Relationships: Ar-Pharazon/Tar-Miriel, Tar-Míriel/Original Female Character(s), Tar-Míriel/Original Male Character(s)
Series: Facets of Tar-Míriel [2]
Series URL: https://archiveofourown.org/series/2092827
Comments: 4
Kudos: 8





	The Renamed

**Author's Note:**

> I really, really don't like the Ar-Zimraphel draft. This is my effort at interpreting it in a way that I think respects the characters and makes sense.
> 
> The very short sections are inspired by the old-fandom "drabble" concept, although they're not 100 words exactly.

The first time he calls her Zimraphel, it is a gesture of reconciliation, of moderation, on her part as much as on his. They’re young and they want to overcome something. There’s a spark, or perhaps a fondness; their fathers are not close; they are not growing up together. “We would absolutely shock the middle classes,” she says. “The depravity of the line of kings.”

“They barely know their history,” he says. “You are an Elf-friend; you ought to. The rumours about Maedhros and Fingon in the First Age; in our own age, a certain couple in Lindon. There’s always an exception.”

“These, though, are days in which the might of the realm runs low,” she said. “There’s a deep wound, a gap to be bridged. I’m willing to set aside any number of differences, for that sake.”

“And I to compromise,” he says, and it seems like it should be true.

*

Platitudes about compromise are all very well but it becomes clear very soon how much he expects of her.
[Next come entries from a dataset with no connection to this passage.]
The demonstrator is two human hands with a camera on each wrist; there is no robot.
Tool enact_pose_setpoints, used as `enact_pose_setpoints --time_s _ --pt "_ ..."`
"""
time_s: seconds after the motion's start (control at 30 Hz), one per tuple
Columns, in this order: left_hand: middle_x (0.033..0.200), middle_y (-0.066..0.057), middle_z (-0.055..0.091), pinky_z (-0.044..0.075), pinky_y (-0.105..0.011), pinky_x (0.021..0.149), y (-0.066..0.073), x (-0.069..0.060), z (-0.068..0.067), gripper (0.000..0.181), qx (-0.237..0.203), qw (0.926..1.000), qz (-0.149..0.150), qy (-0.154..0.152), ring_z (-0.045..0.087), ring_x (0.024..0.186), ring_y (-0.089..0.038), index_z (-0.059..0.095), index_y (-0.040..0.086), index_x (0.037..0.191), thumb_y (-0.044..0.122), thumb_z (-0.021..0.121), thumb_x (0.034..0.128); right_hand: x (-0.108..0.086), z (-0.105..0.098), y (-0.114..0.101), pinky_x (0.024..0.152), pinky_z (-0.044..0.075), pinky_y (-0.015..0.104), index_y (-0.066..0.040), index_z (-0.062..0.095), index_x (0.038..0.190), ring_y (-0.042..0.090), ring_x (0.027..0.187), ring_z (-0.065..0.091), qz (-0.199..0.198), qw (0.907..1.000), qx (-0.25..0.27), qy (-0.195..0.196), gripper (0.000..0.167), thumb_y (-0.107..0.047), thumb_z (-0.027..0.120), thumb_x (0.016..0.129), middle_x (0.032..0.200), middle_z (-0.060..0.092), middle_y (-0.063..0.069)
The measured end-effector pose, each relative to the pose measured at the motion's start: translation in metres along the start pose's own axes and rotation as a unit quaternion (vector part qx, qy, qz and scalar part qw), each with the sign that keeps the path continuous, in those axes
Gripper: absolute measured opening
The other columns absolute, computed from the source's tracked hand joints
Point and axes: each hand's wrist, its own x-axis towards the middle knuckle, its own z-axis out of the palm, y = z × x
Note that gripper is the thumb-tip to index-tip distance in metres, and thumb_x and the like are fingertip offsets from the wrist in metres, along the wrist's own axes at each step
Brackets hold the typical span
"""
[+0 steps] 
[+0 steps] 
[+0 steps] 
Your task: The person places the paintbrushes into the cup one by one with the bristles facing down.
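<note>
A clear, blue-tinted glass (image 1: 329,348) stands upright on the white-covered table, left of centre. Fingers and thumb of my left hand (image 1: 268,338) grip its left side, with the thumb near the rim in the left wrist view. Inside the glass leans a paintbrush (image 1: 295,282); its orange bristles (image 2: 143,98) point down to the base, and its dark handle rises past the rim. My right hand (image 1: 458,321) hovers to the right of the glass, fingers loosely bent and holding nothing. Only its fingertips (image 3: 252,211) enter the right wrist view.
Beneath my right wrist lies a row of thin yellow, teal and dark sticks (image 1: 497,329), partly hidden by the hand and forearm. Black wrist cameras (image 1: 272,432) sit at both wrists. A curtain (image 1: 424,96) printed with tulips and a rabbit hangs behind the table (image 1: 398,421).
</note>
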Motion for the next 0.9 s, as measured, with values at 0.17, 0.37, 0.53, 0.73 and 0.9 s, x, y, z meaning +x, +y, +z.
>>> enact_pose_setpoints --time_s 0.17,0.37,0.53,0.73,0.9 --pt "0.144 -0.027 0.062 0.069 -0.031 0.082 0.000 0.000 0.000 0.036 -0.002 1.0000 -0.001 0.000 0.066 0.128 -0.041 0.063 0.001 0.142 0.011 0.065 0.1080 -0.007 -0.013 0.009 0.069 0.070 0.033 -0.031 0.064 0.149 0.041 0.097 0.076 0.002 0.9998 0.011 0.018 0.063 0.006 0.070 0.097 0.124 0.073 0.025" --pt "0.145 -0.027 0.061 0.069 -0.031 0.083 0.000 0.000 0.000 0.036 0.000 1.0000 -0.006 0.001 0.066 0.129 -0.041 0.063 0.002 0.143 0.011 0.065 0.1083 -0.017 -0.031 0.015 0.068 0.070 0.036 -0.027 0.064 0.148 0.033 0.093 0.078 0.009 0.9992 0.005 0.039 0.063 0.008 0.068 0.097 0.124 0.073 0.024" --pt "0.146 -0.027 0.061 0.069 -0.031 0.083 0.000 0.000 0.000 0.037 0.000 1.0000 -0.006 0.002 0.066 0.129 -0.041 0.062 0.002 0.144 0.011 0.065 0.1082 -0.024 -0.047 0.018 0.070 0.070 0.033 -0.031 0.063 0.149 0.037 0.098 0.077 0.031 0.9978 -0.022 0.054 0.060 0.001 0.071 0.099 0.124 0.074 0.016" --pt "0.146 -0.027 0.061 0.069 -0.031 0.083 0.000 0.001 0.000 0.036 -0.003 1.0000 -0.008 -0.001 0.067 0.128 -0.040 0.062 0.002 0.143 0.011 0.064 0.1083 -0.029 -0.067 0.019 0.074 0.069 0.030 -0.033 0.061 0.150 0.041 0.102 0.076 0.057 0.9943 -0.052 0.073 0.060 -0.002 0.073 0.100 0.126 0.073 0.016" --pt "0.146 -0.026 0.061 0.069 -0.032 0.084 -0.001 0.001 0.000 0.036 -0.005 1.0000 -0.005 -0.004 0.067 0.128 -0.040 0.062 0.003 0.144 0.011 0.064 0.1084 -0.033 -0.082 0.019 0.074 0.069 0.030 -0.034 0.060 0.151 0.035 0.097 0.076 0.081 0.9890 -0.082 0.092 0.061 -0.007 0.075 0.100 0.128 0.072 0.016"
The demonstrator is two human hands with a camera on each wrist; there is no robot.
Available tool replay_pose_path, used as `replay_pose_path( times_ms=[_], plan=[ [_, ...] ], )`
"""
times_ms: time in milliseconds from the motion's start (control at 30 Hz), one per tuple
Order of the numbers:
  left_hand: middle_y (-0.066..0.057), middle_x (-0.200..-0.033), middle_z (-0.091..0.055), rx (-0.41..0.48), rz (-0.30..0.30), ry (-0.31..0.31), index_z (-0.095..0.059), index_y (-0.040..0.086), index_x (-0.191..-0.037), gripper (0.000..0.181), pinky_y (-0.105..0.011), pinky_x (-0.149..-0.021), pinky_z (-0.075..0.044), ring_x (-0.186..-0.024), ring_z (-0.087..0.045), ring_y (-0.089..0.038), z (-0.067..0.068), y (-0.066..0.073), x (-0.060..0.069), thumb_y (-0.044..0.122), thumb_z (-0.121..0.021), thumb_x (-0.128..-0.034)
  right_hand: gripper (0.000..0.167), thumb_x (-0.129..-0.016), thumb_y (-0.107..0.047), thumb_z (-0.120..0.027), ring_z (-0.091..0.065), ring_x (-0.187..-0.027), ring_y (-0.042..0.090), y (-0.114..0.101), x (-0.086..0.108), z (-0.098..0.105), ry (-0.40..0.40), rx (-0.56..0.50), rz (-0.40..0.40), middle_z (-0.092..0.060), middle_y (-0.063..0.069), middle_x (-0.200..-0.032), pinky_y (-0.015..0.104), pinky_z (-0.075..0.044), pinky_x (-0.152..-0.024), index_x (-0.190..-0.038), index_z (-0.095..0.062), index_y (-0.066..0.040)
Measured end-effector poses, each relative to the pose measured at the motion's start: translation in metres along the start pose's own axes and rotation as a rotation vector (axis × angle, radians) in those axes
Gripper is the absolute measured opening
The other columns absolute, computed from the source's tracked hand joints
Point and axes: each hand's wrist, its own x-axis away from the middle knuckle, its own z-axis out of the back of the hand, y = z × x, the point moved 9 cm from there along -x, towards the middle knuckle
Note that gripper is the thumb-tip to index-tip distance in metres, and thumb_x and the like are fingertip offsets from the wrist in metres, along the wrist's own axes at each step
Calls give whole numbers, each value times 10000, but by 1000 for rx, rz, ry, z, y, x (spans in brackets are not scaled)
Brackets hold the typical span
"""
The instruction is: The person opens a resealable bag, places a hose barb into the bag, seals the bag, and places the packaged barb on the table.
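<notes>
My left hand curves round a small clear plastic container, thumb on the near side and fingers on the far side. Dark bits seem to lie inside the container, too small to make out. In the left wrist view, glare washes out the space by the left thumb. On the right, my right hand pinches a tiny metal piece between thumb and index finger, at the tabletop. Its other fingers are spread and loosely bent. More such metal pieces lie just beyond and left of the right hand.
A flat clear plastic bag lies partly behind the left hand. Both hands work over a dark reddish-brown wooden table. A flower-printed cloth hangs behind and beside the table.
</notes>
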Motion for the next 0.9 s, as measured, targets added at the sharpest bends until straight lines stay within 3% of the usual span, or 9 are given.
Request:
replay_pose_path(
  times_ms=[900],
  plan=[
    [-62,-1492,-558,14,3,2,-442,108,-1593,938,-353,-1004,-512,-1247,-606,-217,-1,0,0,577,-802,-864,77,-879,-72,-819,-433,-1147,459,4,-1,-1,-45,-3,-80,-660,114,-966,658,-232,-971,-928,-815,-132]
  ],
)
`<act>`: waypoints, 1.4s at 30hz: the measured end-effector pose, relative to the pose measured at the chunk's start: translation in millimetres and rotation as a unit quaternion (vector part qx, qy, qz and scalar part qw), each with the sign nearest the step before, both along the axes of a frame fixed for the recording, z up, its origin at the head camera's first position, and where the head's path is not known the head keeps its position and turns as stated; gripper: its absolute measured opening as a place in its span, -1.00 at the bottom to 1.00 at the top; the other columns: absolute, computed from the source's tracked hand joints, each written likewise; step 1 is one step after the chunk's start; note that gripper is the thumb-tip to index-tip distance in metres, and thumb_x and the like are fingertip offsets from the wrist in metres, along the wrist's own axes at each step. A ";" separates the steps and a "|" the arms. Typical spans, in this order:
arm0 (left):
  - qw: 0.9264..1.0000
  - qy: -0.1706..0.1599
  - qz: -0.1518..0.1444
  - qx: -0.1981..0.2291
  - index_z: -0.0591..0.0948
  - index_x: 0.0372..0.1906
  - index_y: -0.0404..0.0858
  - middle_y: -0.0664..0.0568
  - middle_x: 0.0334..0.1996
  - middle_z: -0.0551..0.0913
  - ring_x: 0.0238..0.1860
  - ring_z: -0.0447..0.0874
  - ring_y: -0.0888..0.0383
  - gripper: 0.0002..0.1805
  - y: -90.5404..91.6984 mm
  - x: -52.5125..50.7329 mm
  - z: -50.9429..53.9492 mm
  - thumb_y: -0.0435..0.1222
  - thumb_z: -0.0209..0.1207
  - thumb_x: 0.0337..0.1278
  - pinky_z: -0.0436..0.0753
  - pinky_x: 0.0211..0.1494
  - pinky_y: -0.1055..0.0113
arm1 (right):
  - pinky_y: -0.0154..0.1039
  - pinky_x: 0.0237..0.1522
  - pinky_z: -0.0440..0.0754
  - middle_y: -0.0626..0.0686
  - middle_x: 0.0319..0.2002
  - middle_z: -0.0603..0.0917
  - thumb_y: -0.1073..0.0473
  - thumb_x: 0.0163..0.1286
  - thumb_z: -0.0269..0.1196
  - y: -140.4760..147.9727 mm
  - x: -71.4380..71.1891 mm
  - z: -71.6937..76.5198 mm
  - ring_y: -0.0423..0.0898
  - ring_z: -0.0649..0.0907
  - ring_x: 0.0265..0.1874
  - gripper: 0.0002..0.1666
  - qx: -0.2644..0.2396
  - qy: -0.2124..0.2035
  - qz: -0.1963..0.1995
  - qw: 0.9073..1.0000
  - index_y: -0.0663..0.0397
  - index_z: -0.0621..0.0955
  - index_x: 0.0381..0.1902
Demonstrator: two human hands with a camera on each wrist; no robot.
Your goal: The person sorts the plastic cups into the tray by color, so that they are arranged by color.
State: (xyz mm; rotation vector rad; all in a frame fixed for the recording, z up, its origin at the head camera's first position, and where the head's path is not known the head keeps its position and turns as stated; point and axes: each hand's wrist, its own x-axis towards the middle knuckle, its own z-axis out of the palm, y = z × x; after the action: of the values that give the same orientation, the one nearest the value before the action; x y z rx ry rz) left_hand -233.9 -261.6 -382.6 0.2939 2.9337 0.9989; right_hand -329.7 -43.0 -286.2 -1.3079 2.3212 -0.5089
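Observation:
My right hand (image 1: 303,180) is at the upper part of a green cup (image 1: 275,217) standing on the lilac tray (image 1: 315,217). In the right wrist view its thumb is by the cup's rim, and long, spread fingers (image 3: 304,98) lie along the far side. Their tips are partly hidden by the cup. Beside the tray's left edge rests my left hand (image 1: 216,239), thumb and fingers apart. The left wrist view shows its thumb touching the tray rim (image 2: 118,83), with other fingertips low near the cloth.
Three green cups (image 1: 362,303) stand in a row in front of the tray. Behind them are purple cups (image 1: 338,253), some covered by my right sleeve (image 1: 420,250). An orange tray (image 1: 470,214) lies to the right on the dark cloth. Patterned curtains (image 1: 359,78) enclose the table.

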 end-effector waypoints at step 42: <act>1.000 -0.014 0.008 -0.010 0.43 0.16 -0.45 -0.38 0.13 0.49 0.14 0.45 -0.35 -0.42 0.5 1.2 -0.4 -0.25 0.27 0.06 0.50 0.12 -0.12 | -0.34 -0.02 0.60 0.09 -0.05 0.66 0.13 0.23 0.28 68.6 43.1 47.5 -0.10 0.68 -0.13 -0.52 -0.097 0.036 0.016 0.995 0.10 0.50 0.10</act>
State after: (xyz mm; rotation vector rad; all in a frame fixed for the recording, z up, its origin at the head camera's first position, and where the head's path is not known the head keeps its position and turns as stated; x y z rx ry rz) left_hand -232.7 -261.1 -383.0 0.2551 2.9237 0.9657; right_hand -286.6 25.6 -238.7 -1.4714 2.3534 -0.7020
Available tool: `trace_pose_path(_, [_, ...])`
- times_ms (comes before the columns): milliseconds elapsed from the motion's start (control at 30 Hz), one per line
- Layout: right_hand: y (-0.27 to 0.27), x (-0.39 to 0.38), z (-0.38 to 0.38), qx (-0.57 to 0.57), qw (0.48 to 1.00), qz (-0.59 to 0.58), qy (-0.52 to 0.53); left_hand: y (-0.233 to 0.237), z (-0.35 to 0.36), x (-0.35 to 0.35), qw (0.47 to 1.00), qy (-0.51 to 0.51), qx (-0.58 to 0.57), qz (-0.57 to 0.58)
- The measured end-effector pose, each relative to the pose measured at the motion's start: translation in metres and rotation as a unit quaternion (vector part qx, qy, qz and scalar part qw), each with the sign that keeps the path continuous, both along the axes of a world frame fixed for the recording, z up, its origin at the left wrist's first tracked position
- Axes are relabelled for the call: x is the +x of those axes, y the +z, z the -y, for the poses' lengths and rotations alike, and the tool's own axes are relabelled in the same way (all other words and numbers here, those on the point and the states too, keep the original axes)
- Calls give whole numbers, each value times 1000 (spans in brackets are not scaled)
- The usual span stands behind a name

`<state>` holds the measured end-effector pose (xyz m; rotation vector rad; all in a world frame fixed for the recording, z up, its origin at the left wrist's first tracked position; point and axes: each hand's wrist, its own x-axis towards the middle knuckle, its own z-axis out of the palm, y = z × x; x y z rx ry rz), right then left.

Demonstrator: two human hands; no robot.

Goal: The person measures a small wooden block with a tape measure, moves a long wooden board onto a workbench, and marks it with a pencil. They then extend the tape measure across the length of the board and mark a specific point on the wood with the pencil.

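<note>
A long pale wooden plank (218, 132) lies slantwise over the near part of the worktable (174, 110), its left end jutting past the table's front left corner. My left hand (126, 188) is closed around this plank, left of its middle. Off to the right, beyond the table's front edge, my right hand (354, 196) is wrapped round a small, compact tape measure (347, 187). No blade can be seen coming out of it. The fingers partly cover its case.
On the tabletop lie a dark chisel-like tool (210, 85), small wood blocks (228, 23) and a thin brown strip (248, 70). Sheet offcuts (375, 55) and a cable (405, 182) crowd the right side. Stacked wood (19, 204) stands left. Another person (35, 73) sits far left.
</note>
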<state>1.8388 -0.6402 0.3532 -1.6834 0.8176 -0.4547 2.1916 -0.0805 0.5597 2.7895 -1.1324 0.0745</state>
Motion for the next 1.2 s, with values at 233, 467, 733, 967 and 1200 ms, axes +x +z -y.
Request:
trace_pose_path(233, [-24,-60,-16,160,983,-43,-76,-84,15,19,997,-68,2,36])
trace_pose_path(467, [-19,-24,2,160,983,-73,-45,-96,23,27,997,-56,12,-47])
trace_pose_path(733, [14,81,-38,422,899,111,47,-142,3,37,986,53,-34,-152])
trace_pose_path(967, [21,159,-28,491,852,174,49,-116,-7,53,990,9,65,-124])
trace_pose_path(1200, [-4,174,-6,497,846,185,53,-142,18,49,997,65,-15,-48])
He does not use the translation of her name is private, not yet, but it is in regular use in public and he carries the Sceptre more often than should be a prince regent’s wont. He hews close to his father’s policies. “Míriel,” he says to her, “just once please give this to our side.”

*

It’s not in anger that he first calls her Zimraphel to her face. It slips out in a casual conversation about her efforts to encourage Faithful settlement on Endor, efforts of her long game regarding which he knows little. “You’ll have to levy the revenue yourself, of course, Zimmy,” he says offhandedly.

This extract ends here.